Il est clair que nous ne pouvons pas tous être supérieurs à la moyenne, et que nous n’avons pas tous moins de chance que la moyenne d’avoir un accident d’aéronef. Pourtant, c’est ce que la plupart d’entre nous croient. Pour quelle raison? Ces biais font partie de ce que nous appelons des biais de complaisance, qui visent à protéger notre égo en projetant une image positive irréaliste de soi. En fait, la force de ces biais est considérablement atténuée chez les personnes légèrement déprimées et celles qui ont une faible estime de soi. Or, si l’on compare ces dernières aux personnes que l’on considère comme saines d’esprit (sans doute la plupart des pilotes), les études démontrent qu’en fait, elles ont une perception plus juste et réaliste de la réalité! De nombreuses études prouvent qu’un lien existe entre une attitude positive et optimiste et une propension à être moins vulnérable à la maladie.

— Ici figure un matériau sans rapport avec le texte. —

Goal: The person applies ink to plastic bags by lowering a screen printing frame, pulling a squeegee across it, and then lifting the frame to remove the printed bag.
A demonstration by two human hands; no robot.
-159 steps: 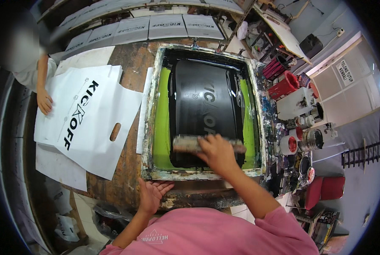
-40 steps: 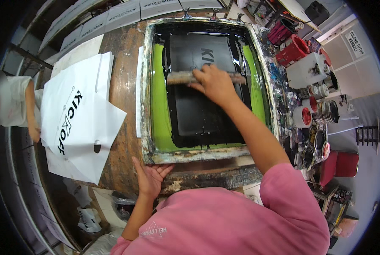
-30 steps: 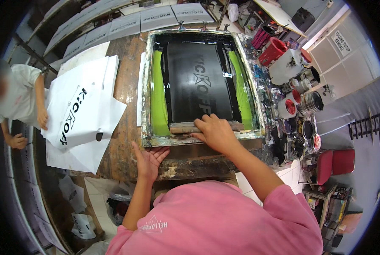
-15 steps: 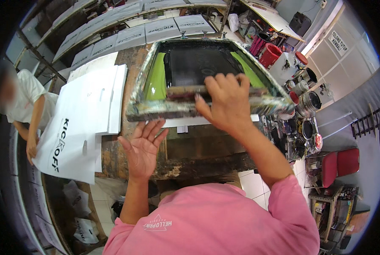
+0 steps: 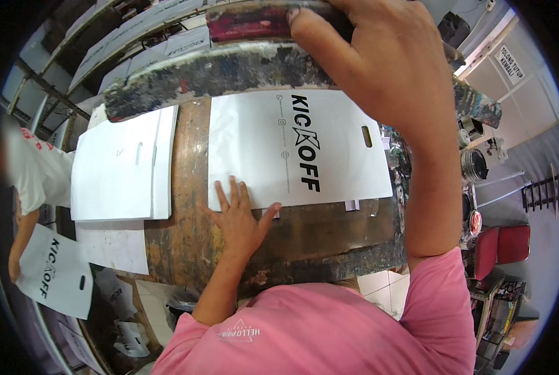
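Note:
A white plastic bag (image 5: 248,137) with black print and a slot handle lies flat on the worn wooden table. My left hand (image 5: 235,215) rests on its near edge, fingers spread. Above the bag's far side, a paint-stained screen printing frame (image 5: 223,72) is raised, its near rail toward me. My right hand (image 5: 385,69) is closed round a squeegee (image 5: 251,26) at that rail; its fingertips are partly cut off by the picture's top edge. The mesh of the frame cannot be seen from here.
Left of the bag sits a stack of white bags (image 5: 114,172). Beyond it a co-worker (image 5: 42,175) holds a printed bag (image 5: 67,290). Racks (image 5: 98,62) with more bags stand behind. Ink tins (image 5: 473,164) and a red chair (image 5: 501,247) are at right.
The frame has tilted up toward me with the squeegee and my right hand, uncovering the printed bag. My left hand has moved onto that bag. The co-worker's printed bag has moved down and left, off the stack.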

L’ironie réside dans le fait que ces biais, qui semblent être bénéfiques pour notre santé mentale et physique, peuvent également susciter des comportements dangereux.

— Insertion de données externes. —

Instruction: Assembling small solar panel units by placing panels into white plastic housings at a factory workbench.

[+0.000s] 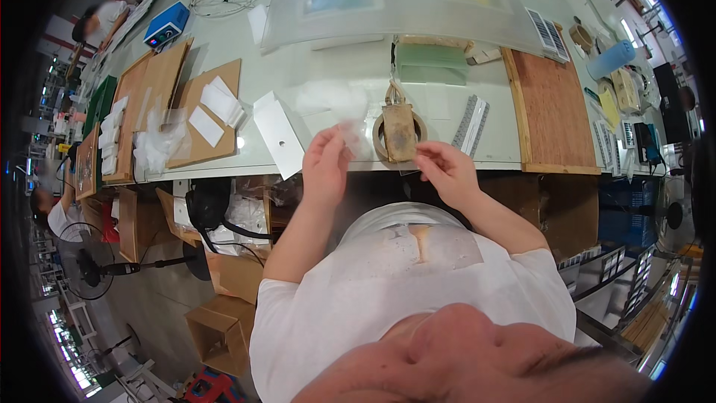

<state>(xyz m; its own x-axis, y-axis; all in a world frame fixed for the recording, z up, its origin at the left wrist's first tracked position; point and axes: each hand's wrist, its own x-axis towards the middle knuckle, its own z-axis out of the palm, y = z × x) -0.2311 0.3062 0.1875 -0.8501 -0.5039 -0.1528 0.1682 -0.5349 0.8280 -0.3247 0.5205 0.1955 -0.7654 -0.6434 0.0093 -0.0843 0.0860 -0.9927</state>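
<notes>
My left hand is raised at the table's front edge with its fingers pinched together. A thin, see-through film shows blurred at its fingertips. Right of it, my right hand is closed in a pinch; what lies between its fingertips is too small to make out. Those fingertips are beside the lower right corner of a worn brown block with a looped top. The block lies over a roll of tan tape. A white box or card with a small dark hole lies left of my left hand.
White slips lie on a cardboard sheet at left, with crumpled clear plastic beside them. Green sheets and a large translucent sheet are behind the block. A wooden board and blue bottle are at right.
</notes>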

Malgré une baisse du taux d’accidents liés aux conditions météorologiques, les vols VFR en IMC demeurent la principale cause des accidents mortels de l’aviation générale et l’une des causes principales de tous les accidents d’aéronefs mortels au Canada et aux États-Unis. Bien que divers facteurs environnementaux comme les terrains montagneux et l’obscurité constituent des facteurs contributifs, les enquêteurs mentionnent régulièrement que des lacunes au niveau de la planification, du jugement et de la prise de décision de la part du pilote sont à l’origine de sa décision de poursuivre un vol VFR dans de mauvaises conditions météorologiques.

Les biais d’optimisme et l’excès de confiance ne sont que deux des nombreux facteurs complexes et inconscients qui contribuent à ce que le milieu aéronautique a depuis longtemps considéré comme la principale cause de ces accidents : le syndrome du retour au bercail. Ce trait maladif est aggravé par la forte influence que peuvent exercer d’autres personnes sur la prise de décision du pilote. En effet, une étude récente comparant les différents accidents d’aéronefs a révélé que le taux d’accident de vol VFR en IMC était considérablement plus élevé lorsque des passagers se trouvaient à bord. Il est donc très important pour éviter le piège du vol VFR en IMC que vous soyez conscient du fait que vos décisions ne sont pas toujours prises de façon rationnelle, et que si vous n’êtes pas prudents, les biais auxquels nous sommes tous vulnérables pourraient vous inciter à aller là où vous ne devriez pas aller.

Dale Wilson donne des cours sur la sécurité aérienne et les facteurs humains à l’Université de Central Washington à Ellensburg (Washington). Il est l’auteur de plusieurs articles sur le vol de nuit, les illusions visuelles et le vol VFR en IMC. Les liens vers ses travaux, dont le mémoire de recherche qui a inspiré cet article et intitulé Optimistic and Ability Biases in Pilots’ Decisions and Perceptions of Risk Regarding VFR Flight Into IMC — se trouvent à www.cwu.edu/~aviation/faculty_wilson.html.